The response should be an exact transcription of the data below, free of images.

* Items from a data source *
· · · ·

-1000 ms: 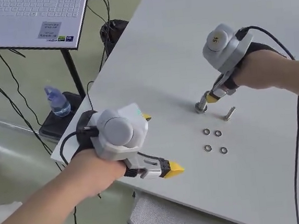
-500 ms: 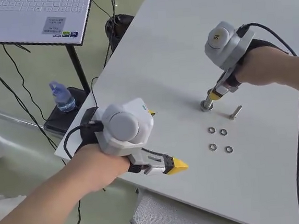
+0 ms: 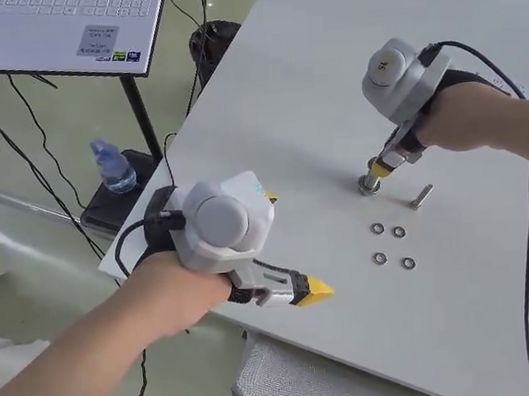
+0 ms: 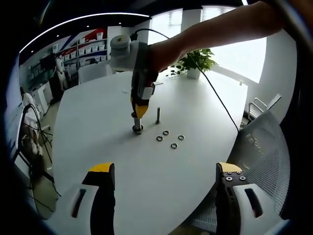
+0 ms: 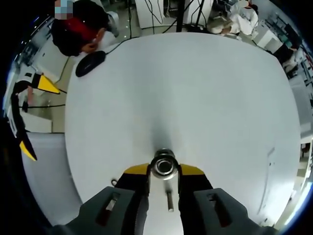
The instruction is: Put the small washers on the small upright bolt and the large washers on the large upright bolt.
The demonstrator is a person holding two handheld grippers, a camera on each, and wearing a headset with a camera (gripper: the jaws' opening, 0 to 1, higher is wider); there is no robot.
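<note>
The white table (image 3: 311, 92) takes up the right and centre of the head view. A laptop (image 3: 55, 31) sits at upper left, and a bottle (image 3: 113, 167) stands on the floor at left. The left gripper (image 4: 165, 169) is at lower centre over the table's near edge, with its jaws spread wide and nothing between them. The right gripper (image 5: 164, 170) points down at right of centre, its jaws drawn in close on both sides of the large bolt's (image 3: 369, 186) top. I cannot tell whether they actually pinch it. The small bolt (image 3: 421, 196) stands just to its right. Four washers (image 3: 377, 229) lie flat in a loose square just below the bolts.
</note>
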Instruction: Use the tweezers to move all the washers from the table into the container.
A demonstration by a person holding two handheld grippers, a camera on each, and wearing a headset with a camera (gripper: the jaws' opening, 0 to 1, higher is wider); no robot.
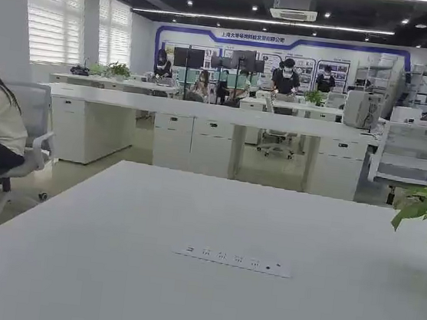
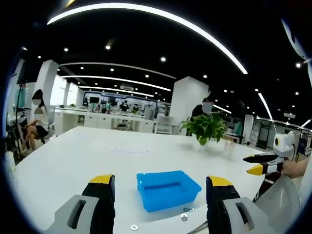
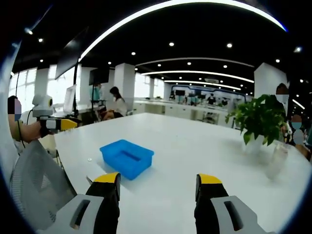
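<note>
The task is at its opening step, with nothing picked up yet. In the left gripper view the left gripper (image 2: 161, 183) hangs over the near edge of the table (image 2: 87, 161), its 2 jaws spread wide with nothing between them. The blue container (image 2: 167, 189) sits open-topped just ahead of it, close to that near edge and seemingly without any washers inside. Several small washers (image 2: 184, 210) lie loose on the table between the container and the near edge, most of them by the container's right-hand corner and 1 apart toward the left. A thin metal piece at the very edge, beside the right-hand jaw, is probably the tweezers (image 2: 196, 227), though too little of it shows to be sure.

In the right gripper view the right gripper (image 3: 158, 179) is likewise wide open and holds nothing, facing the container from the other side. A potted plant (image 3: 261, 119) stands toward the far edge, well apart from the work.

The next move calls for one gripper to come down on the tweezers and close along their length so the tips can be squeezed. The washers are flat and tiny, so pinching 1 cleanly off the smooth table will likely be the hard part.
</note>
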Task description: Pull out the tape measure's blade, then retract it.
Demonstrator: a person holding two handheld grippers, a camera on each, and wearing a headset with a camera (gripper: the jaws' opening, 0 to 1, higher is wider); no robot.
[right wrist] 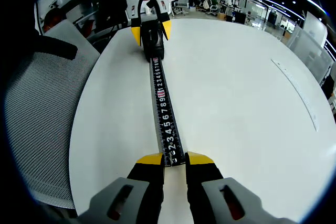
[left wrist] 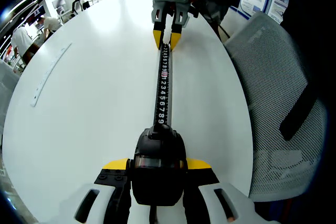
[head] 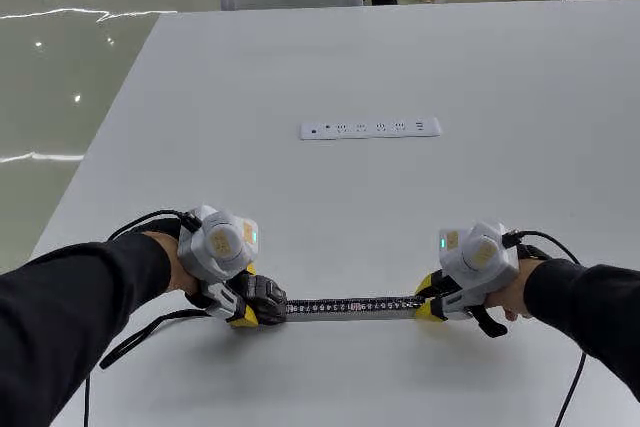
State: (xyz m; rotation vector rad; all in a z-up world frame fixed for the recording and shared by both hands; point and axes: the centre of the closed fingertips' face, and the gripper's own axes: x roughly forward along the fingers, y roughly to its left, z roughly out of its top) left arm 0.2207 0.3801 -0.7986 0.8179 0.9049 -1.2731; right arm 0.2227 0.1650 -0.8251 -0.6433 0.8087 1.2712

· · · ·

* EXERCISE OUTPUT *
-1000 ms: 
-500 ms: 
+0 ms: 
+0 ms: 
+0 ms: 
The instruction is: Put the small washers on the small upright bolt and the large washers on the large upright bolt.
The demonstrator is a person holding two handheld grippers, a camera on each, and wearing a headset with a camera (gripper: the jaws' opening, 0 to 1, higher is wider); there is no robot.
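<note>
The white table (image 3: 311, 92) takes up the right and centre of the head view. A laptop (image 3: 55, 31) sits at upper left, and a bottle (image 3: 113, 167) stands on the floor at left. The left gripper (image 4: 165, 169) is at lower centre over the table's near edge, with its jaws spread wide and nothing between them. The right gripper (image 5: 164, 170) points down at right of centre, its jaws drawn in close on both sides of the large bolt's (image 3: 369, 186) top. I cannot tell whether they actually pinch it. The small bolt (image 3: 421, 196) stands just to its right. Four washers (image 3: 377, 229) lie flat in a loose square just below the bolts.
</note>
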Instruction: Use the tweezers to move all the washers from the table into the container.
A demonstration by a person holding two handheld grippers, a camera on each, and wearing a headset with a camera (gripper: the jaws' opening, 0 to 1, higher is wider); no robot.
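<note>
The task is at its opening step, with nothing picked up yet. In the left gripper view the left gripper (image 2: 161, 183) hangs over the near edge of the table (image 2: 87, 161), its 2 jaws spread wide with nothing between them. The blue container (image 2: 167, 189) sits open-topped just ahead of it, close to that near edge and seemingly without any washers inside. Several small washers (image 2: 184, 210) lie loose on the table between the container and the near edge, most of them by the container's right-hand corner and 1 apart toward the left. A thin metal piece at the very edge, beside the right-hand jaw, is probably the tweezers (image 2: 196, 227), though too little of it shows to be sure.

In the right gripper view the right gripper (image 3: 158, 179) is likewise wide open and holds nothing, facing the container from the other side. A potted plant (image 3: 261, 119) stands toward the far edge, well apart from the work.

The next move calls for one gripper to come down on the tweezers and close along their length so the tips can be squeezed. The washers are flat and tiny, so pinching 1 cleanly off the smooth table will likely be the hard part.
</note>
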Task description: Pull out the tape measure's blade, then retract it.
Demonstrator: a person holding two handheld grippers, a camera on each, and wearing a headset with a camera (gripper: the jaws' opening, 0 to 1, higher is wider); no robot.
[right wrist] 
[left wrist] 
[head] 
State: (xyz m; rotation vector rad; all in a z-up world frame fixed for the recording and shared by both hands; point and axes: the centre of the closed fingertips' face, and the gripper's own axes: x roughly forward along the fingers, y roughly to its left, z roughly out of its top) left arm 0.2207 0.3801 -0.7986 0.8179 0.9049 -1.2731; right arm 0.2227 0.1650 -0.8251 -0.6433 0.8087 1.2712

That is the complete output for this exercise.